▸ **Exercise**
Give back all of the data exactly as it stands, with the pictures removed.

=======

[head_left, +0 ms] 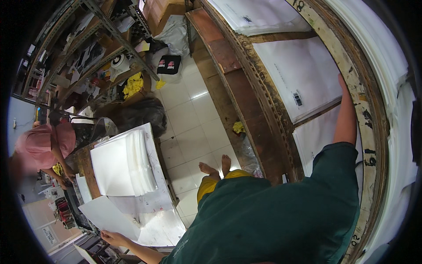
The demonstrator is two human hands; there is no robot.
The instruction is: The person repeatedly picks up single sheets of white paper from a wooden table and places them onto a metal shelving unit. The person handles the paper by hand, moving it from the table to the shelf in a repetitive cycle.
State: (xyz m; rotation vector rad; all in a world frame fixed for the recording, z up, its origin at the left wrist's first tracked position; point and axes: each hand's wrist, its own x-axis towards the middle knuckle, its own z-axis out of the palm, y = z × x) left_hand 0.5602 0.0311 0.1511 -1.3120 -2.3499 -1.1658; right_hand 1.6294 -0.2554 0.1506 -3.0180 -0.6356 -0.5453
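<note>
My left hand [113, 238] pinches the near edge of a blank white sheet [110, 215] at the lower left. That sheet lies slanted beside a thick stack of white sheets [115, 165] on a worktable [158, 224]. My right arm stretches out to the right over a long wooden bench. There my right hand [343, 83] is at the right edge of a white printed sheet [294, 72] with a small barcode. Its fingers are mostly hidden, so their grip does not show.
Another person in a pink shirt [66, 138] leans over the far left end of the worktable. A metal shelf rack [105, 20] stands behind. Along the right runs a curved-looking marked rail [362, 119]. Black plastic [145, 116] lies on the tiled floor [191, 132].
</note>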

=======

▸ **Written answer**
[head_left, +0 ms] 
The demonstrator is two human hands; there is no robot.
The instruction is: The person repeatedly picks up single sheets of white paper from a wooden table and places them onto a metal shelving unit. The person handles the paper by hand, moving it from the table to the shelf in a repetitive cycle.
State: (xyz m; rotation vector rad; all in a world frame fixed for the recording, z up, its origin at the left wrist's first tracked position; point and axes: each hand's wrist, its own x-axis towards the middle knuckle, its own z-axis out of the palm, y = z × x) left_hand 0.5602 0.0311 0.1511 -1.3120 -2.3499 -1.1658; right_hand 1.6294 -0.2554 0.1506 -3.0180 -0.6356 -0.5453
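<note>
My left hand [113, 238] pinches the near edge of a blank white sheet [110, 215] at the lower left. That sheet lies slanted beside a thick stack of white sheets [115, 165] on a worktable [158, 224]. My right arm stretches out to the right over a long wooden bench. There my right hand [343, 83] is at the right edge of a white printed sheet [294, 72] with a small barcode. Its fingers are mostly hidden, so their grip does not show.
Another person in a pink shirt [66, 138] leans over the far left end of the worktable. A metal shelf rack [105, 20] stands behind. Along the right runs a curved-looking marked rail [362, 119]. Black plastic [145, 116] lies on the tiled floor [191, 132].
</note>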

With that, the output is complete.